Nanda, grandson of former Navy chief S.M. Nanda, allegedly in an inebriated state is accused of mowing down seven people with his high speeding BMW car on January 10, 1999.

Six persons died on the spot while one survived. Three were police constables.

Nanda, then a 19-year-old student of a top B school in USA, had come here on a vacation. He was arrested soon after the incident, following which he spent nine months in jail. He is facing charges of culpable homicide not amounting to murder and rash and negligent driving.

Nanda’s friend Manik Kapoor who too was allegedly present in the car is also facing trial other than businessman Rajiv Gupta and his two servants who are accused of destruction of evidence.

The prosecution in the case is largely dependent on a controversial witness Sunil Kulkarni. He is the only witness so far to have identified Nanda in the court as one of the occupants of a “black car” that allegedly mowed down seven people. He has, however, only confirmed his presence in the car and not on the driving seat.

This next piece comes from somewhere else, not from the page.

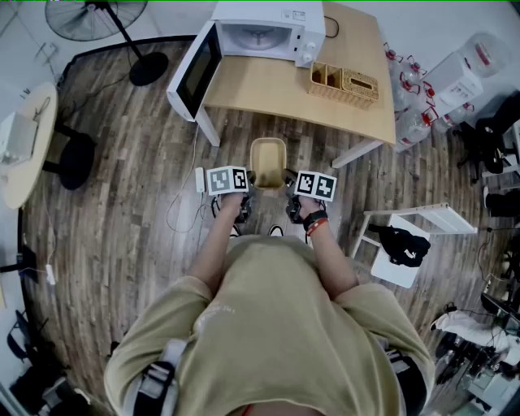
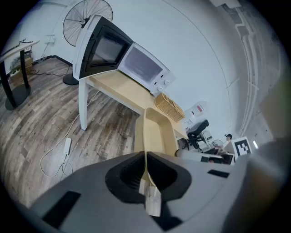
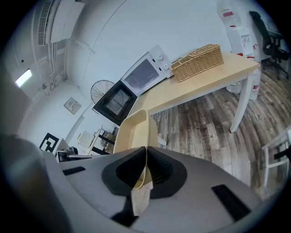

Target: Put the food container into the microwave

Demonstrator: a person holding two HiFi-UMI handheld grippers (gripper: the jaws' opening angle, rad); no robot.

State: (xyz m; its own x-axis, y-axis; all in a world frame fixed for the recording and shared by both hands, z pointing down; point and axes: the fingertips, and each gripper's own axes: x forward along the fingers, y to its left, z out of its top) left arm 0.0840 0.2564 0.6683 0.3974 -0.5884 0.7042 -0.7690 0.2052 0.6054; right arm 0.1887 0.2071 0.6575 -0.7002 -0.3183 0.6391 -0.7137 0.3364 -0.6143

Interestingly, the prosecution had dropped this witness earlier on finding him “unreliable”. He was re-called by court in March 2007. According to Additional Sessions Judge Vinod Kumar, “there was no evidence against Nanda until Kulkarni deposed”.

He is also the man behind the “sting” that has landed two advocates — R.K. Anand and I.U. Khan — in trouble.

The other two witnesses, a survivor of the accident — Manoj Malik — and a petrol pump employee were declared hostile. Malik’s testimony had been a major shock for the prosecution. He had told the court that it was “a truck-like” vehicle that had hit him on the fateful night.

Petrol pump employee Harishankar was one of the first persons to reach the spot and also to inform the police. He too was declared a hostile witness after he told the court that he did not see anything.

The prosecution also has a few forensic evidences like Nanda’s blood samples and a video of the car involved in the accident. It has also been able to prove that the car belonged to Nanda.